DIRECTIONS FOR THIS TASK:
The first line of the data below and every line after it, through the one with "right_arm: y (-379", must be transcribed without change.

MATERIAL PROVIDED:

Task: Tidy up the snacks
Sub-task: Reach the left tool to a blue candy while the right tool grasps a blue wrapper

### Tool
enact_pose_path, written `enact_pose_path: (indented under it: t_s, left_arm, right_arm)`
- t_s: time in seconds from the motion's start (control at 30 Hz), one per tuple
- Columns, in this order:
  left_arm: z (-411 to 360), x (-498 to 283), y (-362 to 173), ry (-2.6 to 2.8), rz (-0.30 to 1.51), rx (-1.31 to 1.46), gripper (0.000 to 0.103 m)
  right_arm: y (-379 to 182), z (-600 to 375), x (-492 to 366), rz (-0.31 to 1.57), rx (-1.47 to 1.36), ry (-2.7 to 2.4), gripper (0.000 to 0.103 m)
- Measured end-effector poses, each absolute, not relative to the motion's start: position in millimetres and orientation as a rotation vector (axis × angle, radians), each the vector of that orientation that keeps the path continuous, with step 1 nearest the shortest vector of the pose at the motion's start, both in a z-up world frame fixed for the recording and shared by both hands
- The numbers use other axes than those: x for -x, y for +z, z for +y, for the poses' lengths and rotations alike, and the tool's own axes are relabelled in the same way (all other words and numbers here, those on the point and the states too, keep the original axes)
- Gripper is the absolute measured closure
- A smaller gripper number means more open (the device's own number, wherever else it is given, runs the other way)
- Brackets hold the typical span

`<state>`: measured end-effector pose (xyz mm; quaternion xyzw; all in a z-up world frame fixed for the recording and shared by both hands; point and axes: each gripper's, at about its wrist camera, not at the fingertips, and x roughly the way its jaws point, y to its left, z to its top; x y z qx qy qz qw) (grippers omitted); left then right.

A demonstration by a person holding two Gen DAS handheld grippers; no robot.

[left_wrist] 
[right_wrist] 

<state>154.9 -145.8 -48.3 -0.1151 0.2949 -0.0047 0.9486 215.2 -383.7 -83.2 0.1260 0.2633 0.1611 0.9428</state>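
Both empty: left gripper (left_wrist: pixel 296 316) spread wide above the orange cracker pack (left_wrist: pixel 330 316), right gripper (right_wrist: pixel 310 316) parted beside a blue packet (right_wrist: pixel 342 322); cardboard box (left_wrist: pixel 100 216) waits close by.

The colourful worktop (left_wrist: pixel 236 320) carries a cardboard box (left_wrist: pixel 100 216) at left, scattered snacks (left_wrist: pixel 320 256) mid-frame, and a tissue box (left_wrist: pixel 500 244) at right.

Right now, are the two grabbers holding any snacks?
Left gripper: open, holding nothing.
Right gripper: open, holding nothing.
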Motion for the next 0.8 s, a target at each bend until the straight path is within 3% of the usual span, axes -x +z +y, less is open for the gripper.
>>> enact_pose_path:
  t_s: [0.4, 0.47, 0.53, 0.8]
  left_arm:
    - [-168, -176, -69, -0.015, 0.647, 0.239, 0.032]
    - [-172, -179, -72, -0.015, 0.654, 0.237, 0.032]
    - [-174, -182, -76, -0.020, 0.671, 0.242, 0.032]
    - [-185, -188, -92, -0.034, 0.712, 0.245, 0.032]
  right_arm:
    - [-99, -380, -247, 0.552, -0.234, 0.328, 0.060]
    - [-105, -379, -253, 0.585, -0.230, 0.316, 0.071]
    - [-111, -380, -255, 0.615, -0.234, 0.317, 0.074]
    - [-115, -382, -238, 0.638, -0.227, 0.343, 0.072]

SOLUTION TO THIS PROBLEM:
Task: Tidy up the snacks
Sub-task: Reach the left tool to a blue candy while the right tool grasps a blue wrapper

### Tool
enact_pose_path, written `enact_pose_path: (indented under it: t_s, left_arm, right_arm)`
- t_s: time in seconds from the motion's start (control at 30 Hz), one per tuple
- Columns, in this order:
  left_arm: z (-411 to 360), x (-498 to 283), y (-362 to 173), ry (-2.6 to 2.8), rz (-0.30 to 1.51), rx (-1.31 to 1.46), gripper (0.000 to 0.103 m)
  right_arm: y (-379 to 182), z (-600 to 375), x (-492 to 366), rz (-0.31 to 1.57), rx (-1.47 to 1.36), ry (-2.7 to 2.4), gripper (0.000 to 0.103 m)

The complete answer has been given.